“Spiral in a Straight Line” è un album sicuramente appetibile anche per chi, come me, non mastica post-hardcore e screamo dalla mattina alla sera.

Credit: Sean Stout

L’aspetto più interessante dei Touché Amoré è che, in qualche modo, riescono a rendere in musica l’eterno conflitto tra fragilità e resistenza. Questo album è meno impetuoso dei precedenti. Ha degli aspetti riflessivi e malinconici anche se non mancano i pezzi fast and furious. L’uso delle chitarre si discosta spesso dal mondo hardcore, specie nei featuring e non di rado le sfuriate lasciano spesso il posto a un’armonia che arriva a sedare il surriscaldamento delle corde vocali.

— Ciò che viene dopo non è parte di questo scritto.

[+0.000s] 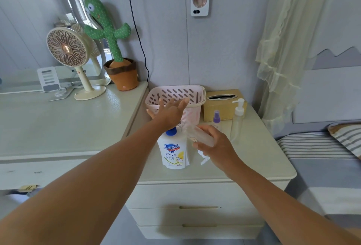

Lo screamo è di casa nelle possenti cavalcate di “Disasters”, “Finalist” e “Mezzanine” mentre l’aspetto più melodico arriva con il punk più leggero e luminoso di “Hal Ashby” e con le deliziose parti di strofa + refrain in “Nobody’s”. Quest’ultimo lo si può considerare il compendio degli ultimi Touché Amoré. La quiete che prelude la tempesta si aggira in diversi brani come “Force Of Habit”, “A Broadcast”, “Altitude”, “Skyscraper” e “This Routine”. Ognuno a proprio modo, questi pezzi fanno brillare il conflitto tra fragilità e resistenza tanto importante nella musica della band. Ottimi entrambi i featuring: il primo con Lou Barlow, “Subversion”, che procede in punta di riff per poi tirare fuori le urla nel finale e perdersi poi in un flow dove il testo di “Subversion” si unisce a quello di “Brand New Love”, cantata proprio dal frontman dei Sebadoh. Il secondo featuring, “Goodbye For Now”, vede co-protagonista Julien Baker delle Boygenius e ci regala un finale di disco all’insegna della malinconia, con un’emozionante stratificazione di voci.